My calendar is pretty empty this week. One tutoring session last night, Bible study tomorrow, and a trip to see the grand baby on Friday. Not a lot for someone who used to have trouble finding time to meet a friend for coffee. I should be happy, right?
I am, kind of. But we always want what we don’t have. Last year when I was working long days, single-parenting, and pondering a move, I longed for days like these when I could still be in my pajamas at 10:30 in the morning. I dreamt of sipping tea and blogging with the dog at my feet. And, ok, I am not hating this moment — my toes are tucked under his warm belly; I can feel it rise and fall. But, guess what I did first thing this morning — applied for two more jobs.
I have lost track of how many jobs I have applied for. Did you know that I can see myself as an administrative assistant, a tutor, an academic advisor, a Bridge Program director, and an editor? When I tell my husband about the positions I am applying for, he is very gracious. He says things like, “You would love that position,” or, “I could see you doing that.” But then, a few minutes later, he says something like, “You know, I am completely content with you not working. You really need to pay attention to your health. I think full-time is too much.”
I’ve got a winner, don’t I? He sees that I really want to be able to do some of the things that have fed me over the years, and he also sees my limitations. Even when I don’t want to see them.
But, come on, maybe I really could still direct a program for provisionally admitted students at the University of Michigan. I won’t know unless I try. And maybe they won’t even call me anyway. And if they call, I can at least go in for an interview, right?
I say all this as I sit in pajamas and a hoodie — the hood pulled over my head, wearing glasses because my eyes hurt too much today for contacts. But maybe if I had to get up and go to work I would feel better, right?
That’s the unanswered question. So, I continue to ask it. I continue to fill out job applications like that is my job. And I continue to tutor.
Last night I met with a high school freshman and his little sister, a seventh grader. They are children of Indian heritage whose parents’ first language is not English. They have high aspirations — big goals. So together we worked through test prep and grammar games. We struggled and laughed together.

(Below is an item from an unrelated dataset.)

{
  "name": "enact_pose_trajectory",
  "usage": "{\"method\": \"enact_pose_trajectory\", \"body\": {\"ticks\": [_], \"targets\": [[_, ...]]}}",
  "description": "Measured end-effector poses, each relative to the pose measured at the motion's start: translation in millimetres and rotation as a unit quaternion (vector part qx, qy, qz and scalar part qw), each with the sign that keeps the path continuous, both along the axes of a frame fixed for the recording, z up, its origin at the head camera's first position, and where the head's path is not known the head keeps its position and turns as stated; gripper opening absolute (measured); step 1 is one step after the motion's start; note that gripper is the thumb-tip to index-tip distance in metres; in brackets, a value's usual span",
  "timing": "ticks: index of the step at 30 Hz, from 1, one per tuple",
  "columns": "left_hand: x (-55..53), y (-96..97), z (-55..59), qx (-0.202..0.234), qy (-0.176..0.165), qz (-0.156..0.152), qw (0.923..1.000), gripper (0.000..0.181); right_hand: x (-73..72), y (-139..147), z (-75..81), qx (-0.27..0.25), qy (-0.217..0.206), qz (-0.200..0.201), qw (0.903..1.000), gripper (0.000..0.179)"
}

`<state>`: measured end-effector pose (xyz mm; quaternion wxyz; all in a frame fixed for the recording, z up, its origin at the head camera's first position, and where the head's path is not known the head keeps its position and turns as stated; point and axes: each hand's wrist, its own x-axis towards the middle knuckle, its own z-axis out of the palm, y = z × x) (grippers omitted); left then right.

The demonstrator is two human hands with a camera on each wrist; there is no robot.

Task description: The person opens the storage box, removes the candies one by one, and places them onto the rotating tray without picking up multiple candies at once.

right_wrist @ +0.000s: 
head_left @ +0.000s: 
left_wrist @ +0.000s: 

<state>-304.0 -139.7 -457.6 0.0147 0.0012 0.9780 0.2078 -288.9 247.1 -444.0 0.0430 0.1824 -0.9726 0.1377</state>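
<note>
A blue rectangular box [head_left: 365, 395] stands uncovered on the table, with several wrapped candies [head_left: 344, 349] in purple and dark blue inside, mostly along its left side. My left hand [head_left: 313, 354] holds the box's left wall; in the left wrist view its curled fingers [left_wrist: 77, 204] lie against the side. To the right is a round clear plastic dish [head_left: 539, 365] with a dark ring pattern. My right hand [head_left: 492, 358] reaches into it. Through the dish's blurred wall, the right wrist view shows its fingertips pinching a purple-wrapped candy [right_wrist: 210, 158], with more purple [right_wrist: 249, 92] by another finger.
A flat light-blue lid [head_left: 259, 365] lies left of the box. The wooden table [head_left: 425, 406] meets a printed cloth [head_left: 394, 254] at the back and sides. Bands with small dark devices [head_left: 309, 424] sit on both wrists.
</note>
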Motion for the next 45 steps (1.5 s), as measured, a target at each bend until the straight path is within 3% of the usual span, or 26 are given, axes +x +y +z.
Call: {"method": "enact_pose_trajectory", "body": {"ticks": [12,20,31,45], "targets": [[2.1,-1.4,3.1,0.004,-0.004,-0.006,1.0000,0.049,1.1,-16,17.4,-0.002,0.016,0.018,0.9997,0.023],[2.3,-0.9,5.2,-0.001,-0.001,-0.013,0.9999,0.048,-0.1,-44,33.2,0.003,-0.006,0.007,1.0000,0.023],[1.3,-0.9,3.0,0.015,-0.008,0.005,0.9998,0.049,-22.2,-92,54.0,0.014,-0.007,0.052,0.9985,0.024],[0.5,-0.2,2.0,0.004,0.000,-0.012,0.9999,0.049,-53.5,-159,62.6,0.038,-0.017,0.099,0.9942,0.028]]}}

I got home and was working on my puzzle when a different high school freshman, another son of Indian parents, messaged me in a panic. The assignment we poured over on Saturday is all wrong. It is 9:30pm. Is it too late to help him re-work it before his presentation tomorrow. The messages went back and forth until midnight. Poor kid had himself all stressed out. But the stakes, for him, are high. He, too, has big goals.
If I’d had to get up this morning to go direct a program at the university, I would’ve been in bed by 8:00. The kid would find someone else. I would have other kids to interact with, too. But right now, we have each other.
I know. I see it. You don’t have to tell me. My husband is not the only one who sees my need to do the things that feed me while also seeing my limitations. He’s allowing me to interact with students and stay in pajamas until 10:30am (ok, it’s 11:00 now).
He’s answering my prayers and I am still submitting my requests. It’s ok. He gets me. He understands that I am used to doing so much more. He knows that it is hard for me to rest, hard for me to be still, hard to trust that He’s got our situation under control.
So, I’m sitting here blogging, and my husband sends me a text. He’s sitting in chapel and hears 1 Samuel 2:2. He says it’s a comfort to him this morning.
“There is none holy like the Lord; for there is none beside you;
there is no rock like our God.”
No one else understands my needs before I ask. No one else knows the plans He has for me, plans to help me and not to harm me. No one else is holding me in the palm of His hand.
Ok, no more job applications today. I’m gonna go work on my puzzle.